We eventually tried to reboot, and then power cycled, the problematic server A and once it shutdown, the lost access and restored access messages stopped occurring on the other three servers and remained absent once server A rebooted and was back online.   These would seem to indicate that something about the state of server A was impacting the iSCSI access for the other three servers.

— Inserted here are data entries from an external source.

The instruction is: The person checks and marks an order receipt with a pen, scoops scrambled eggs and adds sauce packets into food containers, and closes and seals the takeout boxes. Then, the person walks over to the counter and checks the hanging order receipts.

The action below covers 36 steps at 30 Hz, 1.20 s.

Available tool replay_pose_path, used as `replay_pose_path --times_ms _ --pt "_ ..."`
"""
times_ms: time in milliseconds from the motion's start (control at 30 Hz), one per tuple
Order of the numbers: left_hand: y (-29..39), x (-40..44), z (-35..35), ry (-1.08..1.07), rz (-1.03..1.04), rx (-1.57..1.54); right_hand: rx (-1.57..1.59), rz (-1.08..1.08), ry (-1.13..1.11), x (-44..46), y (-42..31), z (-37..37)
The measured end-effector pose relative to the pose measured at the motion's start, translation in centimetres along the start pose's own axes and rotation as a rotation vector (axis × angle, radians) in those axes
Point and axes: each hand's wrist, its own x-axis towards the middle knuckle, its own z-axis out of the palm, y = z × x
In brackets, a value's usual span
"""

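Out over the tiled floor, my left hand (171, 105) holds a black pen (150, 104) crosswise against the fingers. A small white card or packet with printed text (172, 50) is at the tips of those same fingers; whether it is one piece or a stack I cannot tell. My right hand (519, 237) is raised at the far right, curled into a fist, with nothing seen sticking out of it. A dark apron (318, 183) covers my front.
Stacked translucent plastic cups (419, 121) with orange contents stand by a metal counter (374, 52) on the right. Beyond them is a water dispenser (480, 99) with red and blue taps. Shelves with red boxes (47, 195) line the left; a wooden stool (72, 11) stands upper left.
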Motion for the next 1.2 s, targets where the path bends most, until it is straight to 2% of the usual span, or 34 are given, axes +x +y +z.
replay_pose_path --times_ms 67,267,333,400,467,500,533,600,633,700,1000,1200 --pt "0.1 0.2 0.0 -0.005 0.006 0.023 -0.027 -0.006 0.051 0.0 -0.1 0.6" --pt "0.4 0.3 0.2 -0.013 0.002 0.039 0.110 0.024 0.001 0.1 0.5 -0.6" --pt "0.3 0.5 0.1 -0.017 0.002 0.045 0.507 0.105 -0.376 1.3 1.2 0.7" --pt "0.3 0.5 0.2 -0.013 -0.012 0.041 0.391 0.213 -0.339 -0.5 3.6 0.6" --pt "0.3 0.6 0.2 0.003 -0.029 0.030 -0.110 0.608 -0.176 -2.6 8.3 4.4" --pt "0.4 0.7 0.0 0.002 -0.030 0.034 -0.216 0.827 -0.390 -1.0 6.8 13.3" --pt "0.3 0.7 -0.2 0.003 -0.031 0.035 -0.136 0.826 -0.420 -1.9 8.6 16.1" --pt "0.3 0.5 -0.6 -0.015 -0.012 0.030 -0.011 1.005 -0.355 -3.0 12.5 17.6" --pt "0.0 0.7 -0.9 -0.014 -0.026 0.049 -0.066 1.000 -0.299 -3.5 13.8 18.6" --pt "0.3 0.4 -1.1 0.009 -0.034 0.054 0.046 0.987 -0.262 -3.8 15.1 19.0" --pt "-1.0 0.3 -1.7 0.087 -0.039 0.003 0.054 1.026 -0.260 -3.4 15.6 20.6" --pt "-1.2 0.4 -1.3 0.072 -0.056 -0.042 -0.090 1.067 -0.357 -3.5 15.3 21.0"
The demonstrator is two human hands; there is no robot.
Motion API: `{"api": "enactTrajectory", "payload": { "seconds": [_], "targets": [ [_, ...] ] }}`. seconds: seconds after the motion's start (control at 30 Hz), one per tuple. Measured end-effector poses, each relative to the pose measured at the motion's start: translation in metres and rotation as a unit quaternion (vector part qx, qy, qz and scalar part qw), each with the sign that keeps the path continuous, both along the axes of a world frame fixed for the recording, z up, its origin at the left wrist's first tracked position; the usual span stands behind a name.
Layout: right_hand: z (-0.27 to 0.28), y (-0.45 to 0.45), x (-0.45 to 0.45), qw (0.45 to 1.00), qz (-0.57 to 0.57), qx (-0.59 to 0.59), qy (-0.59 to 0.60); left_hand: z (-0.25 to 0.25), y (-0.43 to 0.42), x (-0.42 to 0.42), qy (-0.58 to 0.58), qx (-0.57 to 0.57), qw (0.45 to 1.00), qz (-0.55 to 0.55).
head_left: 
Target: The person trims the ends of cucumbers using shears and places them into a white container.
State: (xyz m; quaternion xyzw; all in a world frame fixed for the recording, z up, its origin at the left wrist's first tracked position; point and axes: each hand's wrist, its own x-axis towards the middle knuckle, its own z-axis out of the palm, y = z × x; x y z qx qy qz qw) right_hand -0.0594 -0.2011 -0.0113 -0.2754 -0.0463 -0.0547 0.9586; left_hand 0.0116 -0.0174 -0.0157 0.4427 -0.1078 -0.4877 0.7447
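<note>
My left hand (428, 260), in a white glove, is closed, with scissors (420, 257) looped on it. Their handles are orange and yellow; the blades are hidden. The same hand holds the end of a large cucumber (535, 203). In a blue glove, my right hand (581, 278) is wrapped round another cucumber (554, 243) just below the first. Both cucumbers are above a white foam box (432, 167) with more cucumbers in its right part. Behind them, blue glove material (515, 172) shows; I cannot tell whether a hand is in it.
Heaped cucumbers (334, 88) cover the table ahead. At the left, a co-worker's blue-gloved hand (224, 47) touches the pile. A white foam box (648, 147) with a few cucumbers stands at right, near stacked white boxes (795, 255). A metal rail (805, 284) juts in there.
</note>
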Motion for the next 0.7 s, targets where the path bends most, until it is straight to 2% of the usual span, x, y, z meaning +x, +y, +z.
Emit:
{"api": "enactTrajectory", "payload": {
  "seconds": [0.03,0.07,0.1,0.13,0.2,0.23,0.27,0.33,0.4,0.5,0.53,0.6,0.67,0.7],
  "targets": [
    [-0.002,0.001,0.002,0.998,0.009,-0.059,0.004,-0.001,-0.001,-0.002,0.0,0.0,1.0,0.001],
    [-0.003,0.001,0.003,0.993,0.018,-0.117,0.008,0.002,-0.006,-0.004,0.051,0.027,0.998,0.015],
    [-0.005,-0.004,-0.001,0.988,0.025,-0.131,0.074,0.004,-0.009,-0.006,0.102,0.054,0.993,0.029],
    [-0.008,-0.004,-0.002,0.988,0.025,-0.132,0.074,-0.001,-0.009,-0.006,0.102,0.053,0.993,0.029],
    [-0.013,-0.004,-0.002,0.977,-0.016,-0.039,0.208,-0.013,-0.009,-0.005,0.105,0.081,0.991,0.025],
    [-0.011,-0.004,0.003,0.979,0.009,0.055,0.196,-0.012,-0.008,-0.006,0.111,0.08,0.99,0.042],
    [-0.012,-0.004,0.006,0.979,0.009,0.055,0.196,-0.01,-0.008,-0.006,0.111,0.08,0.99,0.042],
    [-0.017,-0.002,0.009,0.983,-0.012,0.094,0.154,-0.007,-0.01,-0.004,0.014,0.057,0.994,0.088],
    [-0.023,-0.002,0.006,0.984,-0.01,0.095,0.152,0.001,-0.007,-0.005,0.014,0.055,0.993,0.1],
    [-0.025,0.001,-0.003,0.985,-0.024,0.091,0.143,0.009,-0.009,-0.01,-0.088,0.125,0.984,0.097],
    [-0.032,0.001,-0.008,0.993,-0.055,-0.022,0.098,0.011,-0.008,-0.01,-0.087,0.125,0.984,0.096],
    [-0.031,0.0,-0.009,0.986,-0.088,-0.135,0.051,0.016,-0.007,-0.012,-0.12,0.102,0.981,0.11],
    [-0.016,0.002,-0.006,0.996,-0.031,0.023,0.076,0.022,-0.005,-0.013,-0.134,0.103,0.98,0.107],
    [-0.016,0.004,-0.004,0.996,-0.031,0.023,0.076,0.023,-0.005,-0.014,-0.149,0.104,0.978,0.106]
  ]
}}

After getting it back online and powering on VMs, we looked at the SAN interface again and saw that these Virtual Disks had moved back to Controller 0 on a non-preferred path.  At this point we realized that half of the Virtual Disks were on non-preferred paths and all of them were being handled by Controller 0.  Checking the status of the Physical components, Controller 1 showed as Online.  Refreshing the Event Log showed messages like this shortly after moving Virtual Disks from Controller 0 to Controller 1:

    Enclosure 0, Slot 0:   Virtual Disk not on preferred path due to AVT/RDAC failover.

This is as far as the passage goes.